*** Block opens ***

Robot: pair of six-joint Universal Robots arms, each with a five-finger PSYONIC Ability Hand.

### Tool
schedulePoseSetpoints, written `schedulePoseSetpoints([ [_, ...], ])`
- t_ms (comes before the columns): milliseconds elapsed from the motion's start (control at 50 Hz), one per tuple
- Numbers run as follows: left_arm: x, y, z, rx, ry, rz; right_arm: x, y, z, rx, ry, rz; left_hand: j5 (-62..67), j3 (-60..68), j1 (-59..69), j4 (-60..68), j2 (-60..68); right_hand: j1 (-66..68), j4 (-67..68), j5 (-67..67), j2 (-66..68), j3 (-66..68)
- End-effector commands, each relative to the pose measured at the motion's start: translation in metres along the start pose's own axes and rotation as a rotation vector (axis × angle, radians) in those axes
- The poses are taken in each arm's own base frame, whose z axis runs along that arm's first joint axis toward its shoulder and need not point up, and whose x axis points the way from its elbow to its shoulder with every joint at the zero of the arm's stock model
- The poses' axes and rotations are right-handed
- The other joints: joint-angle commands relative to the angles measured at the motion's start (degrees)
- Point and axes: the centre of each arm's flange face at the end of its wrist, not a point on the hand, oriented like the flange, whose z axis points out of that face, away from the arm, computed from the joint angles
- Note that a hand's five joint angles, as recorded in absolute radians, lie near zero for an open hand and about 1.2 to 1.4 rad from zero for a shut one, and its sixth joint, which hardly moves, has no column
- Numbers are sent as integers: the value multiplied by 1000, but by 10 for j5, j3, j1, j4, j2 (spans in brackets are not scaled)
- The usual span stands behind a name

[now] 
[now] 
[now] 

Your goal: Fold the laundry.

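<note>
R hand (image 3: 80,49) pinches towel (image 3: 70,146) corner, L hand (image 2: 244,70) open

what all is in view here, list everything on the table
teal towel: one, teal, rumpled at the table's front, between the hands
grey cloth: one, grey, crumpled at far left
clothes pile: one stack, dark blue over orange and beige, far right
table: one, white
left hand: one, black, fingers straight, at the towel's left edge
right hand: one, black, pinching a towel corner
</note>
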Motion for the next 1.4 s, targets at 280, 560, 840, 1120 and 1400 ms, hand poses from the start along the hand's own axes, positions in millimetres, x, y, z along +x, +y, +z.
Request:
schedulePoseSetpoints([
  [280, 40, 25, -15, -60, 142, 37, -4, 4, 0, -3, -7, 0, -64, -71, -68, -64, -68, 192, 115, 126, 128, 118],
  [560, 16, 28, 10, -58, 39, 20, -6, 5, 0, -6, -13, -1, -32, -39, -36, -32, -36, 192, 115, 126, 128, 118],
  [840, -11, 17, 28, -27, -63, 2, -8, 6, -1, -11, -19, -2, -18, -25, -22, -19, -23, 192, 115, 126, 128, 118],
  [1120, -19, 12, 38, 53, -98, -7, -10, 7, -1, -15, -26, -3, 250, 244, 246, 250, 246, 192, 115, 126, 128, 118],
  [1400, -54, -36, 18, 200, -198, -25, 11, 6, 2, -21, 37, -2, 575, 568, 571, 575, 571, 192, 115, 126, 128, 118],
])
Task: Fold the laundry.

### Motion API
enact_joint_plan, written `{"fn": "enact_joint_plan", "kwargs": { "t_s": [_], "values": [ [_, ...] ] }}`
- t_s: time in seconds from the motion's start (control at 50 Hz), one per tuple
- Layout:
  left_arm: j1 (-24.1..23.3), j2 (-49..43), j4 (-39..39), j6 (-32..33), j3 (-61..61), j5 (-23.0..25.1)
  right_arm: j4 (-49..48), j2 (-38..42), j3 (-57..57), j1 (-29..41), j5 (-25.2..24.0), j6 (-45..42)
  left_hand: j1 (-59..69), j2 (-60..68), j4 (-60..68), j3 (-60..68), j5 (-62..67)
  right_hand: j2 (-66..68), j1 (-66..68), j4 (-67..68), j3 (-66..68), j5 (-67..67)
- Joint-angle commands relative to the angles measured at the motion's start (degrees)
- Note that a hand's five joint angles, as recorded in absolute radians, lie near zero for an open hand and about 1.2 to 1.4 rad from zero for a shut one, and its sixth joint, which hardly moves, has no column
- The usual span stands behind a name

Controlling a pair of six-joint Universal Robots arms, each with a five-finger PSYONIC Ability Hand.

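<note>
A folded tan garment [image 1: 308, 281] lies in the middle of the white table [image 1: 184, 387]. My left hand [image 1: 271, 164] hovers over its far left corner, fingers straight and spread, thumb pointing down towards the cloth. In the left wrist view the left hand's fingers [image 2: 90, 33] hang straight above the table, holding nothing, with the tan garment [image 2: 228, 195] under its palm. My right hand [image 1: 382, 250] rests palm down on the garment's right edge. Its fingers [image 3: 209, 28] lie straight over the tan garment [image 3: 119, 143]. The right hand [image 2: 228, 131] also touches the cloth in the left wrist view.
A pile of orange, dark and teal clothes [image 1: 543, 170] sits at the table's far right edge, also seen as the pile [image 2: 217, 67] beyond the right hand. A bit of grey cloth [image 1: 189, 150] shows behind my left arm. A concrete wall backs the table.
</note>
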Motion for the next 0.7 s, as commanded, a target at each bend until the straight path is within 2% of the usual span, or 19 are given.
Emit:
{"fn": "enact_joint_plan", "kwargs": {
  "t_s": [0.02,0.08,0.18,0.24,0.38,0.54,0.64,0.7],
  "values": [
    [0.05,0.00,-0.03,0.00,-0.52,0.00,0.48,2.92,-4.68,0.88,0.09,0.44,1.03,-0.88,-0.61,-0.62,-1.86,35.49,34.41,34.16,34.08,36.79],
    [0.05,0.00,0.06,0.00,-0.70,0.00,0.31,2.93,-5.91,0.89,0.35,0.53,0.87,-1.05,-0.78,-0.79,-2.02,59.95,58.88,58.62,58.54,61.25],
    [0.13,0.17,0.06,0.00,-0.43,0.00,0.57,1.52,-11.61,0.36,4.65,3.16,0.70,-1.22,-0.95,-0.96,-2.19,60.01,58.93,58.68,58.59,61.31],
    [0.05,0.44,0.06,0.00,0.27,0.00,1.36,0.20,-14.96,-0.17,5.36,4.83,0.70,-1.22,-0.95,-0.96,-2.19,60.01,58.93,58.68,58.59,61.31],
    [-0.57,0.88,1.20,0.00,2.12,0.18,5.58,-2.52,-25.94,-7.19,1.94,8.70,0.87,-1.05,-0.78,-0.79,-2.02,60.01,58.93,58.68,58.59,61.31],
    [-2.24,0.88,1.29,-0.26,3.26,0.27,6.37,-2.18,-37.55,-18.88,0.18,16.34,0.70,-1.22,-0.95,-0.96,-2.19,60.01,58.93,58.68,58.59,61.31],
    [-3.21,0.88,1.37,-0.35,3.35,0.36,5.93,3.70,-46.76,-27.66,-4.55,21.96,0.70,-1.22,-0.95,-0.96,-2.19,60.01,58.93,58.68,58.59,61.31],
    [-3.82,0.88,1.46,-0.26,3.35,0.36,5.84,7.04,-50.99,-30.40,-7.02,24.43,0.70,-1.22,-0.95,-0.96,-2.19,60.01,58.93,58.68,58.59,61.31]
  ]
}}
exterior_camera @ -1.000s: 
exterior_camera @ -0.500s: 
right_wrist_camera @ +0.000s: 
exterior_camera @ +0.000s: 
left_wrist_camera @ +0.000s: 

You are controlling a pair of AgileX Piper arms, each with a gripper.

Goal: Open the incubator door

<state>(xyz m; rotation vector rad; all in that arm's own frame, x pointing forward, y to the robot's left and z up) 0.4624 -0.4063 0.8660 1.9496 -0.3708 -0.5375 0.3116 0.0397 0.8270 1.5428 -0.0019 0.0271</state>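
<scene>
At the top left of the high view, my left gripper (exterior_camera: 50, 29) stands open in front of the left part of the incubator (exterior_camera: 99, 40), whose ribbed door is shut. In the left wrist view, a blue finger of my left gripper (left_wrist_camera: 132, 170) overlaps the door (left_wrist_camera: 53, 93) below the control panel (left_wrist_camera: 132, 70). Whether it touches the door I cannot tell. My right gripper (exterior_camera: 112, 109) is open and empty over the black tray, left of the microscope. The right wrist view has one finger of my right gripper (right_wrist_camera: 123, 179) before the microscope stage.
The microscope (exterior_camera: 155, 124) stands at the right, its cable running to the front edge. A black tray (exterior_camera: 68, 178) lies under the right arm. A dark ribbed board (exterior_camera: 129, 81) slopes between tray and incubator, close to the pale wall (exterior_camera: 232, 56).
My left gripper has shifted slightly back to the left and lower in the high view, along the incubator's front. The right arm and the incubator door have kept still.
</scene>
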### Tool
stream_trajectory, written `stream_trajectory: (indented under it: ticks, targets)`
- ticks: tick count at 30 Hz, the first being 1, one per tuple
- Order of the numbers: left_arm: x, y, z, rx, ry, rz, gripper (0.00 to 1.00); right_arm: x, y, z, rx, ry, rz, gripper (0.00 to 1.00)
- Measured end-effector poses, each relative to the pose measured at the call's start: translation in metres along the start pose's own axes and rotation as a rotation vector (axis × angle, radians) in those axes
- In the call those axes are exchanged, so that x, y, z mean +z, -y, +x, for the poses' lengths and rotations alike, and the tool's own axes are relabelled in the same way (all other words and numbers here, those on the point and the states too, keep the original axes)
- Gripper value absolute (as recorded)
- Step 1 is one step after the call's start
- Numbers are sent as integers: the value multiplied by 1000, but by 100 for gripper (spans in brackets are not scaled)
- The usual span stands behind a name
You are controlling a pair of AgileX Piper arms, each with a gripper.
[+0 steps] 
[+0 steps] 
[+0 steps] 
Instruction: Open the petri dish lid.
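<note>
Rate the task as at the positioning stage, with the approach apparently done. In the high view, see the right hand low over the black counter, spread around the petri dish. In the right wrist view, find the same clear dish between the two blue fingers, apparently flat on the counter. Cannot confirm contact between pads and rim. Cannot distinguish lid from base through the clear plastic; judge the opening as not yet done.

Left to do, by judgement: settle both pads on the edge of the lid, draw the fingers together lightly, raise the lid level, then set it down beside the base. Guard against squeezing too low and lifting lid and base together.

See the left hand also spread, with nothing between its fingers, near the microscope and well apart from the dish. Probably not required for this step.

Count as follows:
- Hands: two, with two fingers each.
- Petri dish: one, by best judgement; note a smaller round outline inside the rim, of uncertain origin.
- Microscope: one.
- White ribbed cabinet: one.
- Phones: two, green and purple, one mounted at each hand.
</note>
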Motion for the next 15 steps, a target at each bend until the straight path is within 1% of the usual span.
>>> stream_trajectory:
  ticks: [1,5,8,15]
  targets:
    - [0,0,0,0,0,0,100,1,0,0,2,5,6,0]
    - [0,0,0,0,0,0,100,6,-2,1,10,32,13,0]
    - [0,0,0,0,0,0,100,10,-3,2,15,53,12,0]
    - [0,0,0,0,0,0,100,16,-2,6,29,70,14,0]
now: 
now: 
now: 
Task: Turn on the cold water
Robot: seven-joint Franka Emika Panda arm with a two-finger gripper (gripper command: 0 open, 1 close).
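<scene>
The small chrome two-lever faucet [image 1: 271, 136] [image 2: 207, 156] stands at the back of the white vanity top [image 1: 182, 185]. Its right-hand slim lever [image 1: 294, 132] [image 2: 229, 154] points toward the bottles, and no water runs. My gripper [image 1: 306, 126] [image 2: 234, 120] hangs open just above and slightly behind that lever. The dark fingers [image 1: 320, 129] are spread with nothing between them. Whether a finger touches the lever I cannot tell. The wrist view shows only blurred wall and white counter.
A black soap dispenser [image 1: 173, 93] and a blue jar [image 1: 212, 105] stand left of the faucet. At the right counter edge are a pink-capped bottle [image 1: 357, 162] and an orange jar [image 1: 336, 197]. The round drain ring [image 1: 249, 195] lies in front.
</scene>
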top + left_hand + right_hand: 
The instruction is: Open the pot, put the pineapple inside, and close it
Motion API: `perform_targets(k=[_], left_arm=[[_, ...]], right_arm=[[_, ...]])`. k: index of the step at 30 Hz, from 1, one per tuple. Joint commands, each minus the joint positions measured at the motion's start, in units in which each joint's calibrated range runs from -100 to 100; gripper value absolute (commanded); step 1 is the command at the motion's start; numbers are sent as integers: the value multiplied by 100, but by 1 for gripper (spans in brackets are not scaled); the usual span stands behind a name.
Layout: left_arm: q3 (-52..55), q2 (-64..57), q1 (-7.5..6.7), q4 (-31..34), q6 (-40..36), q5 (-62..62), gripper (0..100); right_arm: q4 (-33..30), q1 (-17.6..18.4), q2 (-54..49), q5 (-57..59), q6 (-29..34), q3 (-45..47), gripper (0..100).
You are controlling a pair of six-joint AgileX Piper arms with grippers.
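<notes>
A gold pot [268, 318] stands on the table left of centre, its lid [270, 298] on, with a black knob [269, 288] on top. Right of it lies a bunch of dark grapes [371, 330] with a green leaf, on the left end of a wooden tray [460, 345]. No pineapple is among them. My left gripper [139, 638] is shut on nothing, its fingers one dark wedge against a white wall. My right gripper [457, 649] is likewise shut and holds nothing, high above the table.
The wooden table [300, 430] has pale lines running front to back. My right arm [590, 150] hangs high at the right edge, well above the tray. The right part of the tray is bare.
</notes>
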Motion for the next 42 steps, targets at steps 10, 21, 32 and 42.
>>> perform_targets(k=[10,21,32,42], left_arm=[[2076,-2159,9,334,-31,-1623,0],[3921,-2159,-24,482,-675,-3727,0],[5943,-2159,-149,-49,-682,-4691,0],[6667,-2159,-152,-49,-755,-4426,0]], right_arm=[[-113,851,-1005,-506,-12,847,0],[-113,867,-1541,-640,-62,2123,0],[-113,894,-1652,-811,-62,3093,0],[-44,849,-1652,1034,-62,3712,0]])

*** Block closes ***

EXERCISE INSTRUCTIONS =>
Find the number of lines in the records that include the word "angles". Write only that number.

REPLY =>
5